Jest postacią powszechnie znaną, cenioną i lubianą wśród dyplomacji Narodów Zjednoczonych. Podkreślany jest jego wielki talent negocjacyjny i otwartość. Uważany jest za przyjaciela narodu żydowskiego. Wielokrotnie zajmował pryncypialne stanowisko potępienia zbrodni Holocaustu i krytykował antysemityzm. Prócz rodzimego włoskiego posługuje się także angielskim, francuskim, hiszpańskim i portugalskim.
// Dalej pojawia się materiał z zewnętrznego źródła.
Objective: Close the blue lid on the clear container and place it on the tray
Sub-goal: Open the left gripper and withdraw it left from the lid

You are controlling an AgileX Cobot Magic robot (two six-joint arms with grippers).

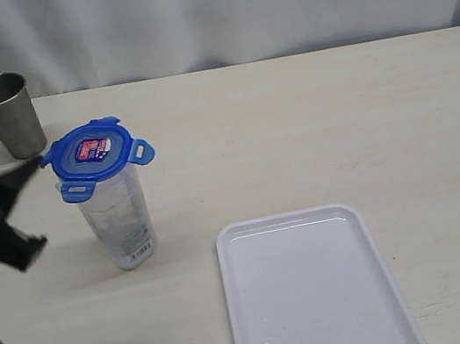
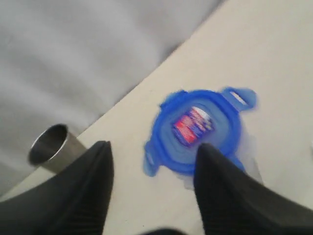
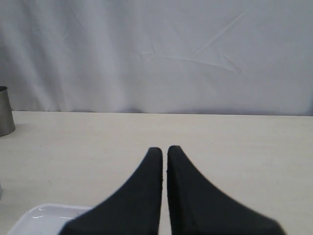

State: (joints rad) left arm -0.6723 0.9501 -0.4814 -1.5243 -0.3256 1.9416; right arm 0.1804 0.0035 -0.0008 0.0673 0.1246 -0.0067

Jest kibicem piłki nożnej. Kiedy u schyłku biegłego roku miałem okazje rozmawiać z arcybiskupem Migliore podczas oficjalnego przyjęcia, żywo interesował się sytuacją w Polsce, wykazując zdecydowanie ponadprzeciętną orientację w polskich realiach politycznych i społecznych. Zadawał wiele pytań, starał się o prowadzenie rozmowy po polsku.
Wspominał lata spędzone w naszym kraju. Nie krył, że bardzo chciałby jeszcze kiedyś w Polsce pracować. Marzenia się spełniają. Do Warszawy przybędzie niebawem nie tylko wytrawny dyplomata znany powszechnie w świeci, ale także prawdziwy przyjaciel Polski.